O ECG é importante no diagnóstico diferencial ; mas nos casos de EP usualmente revela apenas uma taquicardia sinusal. Quando há importante sobrecarga ventricular direita, pode demonstrar o padrão clássico da EF ; SI Q3 desvio do eixo para a direita e alterações isquêmicas do segmento ST. Da mesma forma, a radiografia do tórax pode ser inespecífica; porém em alguns casos pode-se observar zonas avasculares (sinal de Westmark ), elevação de hemicúpula diafragmática e aparecimento de derrame pleural.
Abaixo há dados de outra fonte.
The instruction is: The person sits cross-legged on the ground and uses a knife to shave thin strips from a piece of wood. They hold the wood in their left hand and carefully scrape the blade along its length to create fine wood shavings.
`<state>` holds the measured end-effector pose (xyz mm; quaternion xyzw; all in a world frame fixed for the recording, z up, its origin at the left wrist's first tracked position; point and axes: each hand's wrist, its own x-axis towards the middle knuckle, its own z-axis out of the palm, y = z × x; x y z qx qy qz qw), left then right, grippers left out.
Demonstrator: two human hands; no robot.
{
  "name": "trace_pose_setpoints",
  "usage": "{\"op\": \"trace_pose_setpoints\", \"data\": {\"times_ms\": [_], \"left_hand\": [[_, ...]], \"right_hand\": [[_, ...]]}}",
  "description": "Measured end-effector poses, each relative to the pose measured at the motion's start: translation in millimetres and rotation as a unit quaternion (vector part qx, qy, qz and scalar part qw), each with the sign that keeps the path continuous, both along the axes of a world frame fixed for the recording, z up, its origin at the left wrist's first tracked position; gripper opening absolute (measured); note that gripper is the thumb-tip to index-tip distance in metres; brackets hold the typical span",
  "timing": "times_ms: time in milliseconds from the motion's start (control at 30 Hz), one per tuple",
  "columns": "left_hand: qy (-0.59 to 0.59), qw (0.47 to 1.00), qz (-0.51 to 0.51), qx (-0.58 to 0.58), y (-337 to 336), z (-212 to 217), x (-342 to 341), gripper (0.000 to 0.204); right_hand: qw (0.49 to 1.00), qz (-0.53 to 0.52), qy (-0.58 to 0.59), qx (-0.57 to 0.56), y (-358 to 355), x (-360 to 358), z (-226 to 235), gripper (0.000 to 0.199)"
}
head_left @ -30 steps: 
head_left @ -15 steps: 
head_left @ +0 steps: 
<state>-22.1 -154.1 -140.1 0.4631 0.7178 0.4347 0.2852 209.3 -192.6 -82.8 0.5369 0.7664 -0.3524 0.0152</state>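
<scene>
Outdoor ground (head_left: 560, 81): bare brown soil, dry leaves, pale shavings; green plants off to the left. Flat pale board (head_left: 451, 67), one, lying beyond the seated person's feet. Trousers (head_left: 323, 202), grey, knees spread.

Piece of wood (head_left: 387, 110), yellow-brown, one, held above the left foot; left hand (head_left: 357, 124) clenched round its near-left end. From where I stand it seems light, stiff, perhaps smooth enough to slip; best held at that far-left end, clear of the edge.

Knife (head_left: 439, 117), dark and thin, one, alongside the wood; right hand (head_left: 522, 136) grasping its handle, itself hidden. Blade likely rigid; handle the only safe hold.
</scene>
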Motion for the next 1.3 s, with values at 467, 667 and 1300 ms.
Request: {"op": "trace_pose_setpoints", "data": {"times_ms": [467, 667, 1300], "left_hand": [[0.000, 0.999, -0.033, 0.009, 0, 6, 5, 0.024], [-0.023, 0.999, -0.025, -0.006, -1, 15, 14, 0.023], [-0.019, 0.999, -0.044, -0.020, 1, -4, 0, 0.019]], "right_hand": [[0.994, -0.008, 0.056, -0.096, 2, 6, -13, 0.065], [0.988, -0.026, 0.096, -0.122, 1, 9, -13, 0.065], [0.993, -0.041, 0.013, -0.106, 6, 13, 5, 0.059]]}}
Normalmente a gasometria arterial mostra hipoxemia acompanhada de hipocapnia, podendo em alguns casos revelar hipercapnia. A cintilografia pulmonar perfusional é o único exame complementar com boa chance de confirmar, ou excluir o diagnóstico de EP antes da realização da arteriografia pulmonar, porém esta apresenta uma eficácia maior. No entanto, num estudo realizado por Edlvin e col, 30 % dos pacientes com manifestações clínicas de embolia pulmonar, apresentavam perfusão pulmonar dentro da faixa da normalidade .
A taxa de acometimento das extremidades inferiores nos pacientes com suspeita de embolia pulmonar, têm sido usualmente evidenciado com base nos sinais objetivos como: dor, edema, eritema e sinal de Homan, o que corresponde à somente 11 à 37% dos pacientes. No caso em questão, a arteriografia pulmonar foi fundamental para o diagnóstico de embolia pulmonar.